## ABOUT THIS EXERCISE
Leaving out all pictures, give again each line exactly, from the start of the listing through the line that contains "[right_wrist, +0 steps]".

## INFORMATION SHOWN
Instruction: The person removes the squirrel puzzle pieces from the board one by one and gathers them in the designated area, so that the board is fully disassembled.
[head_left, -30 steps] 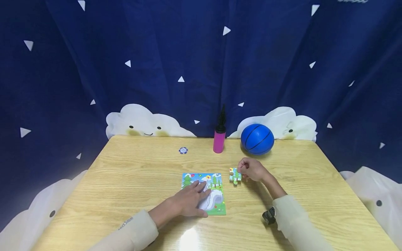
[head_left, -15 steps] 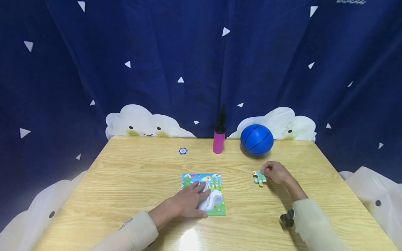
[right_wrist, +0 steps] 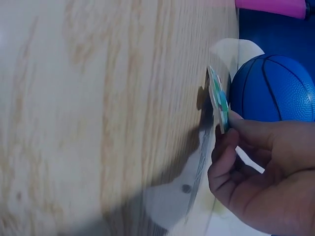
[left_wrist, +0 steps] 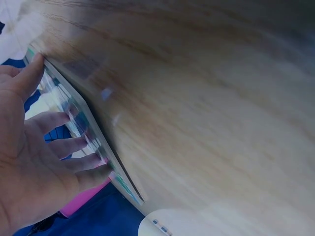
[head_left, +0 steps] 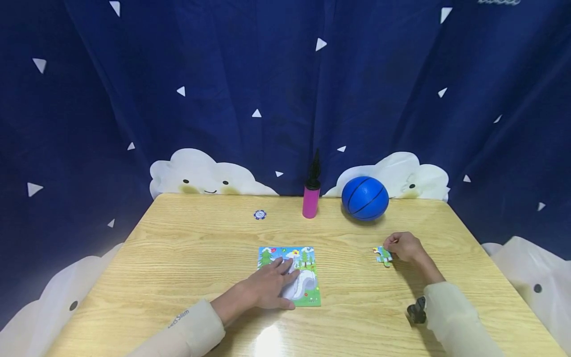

## COMPLETED TASK
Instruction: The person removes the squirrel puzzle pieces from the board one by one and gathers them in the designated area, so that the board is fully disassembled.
[head_left, -30 steps] 
[head_left, -15 steps] 
[right_wrist, +0 steps] 

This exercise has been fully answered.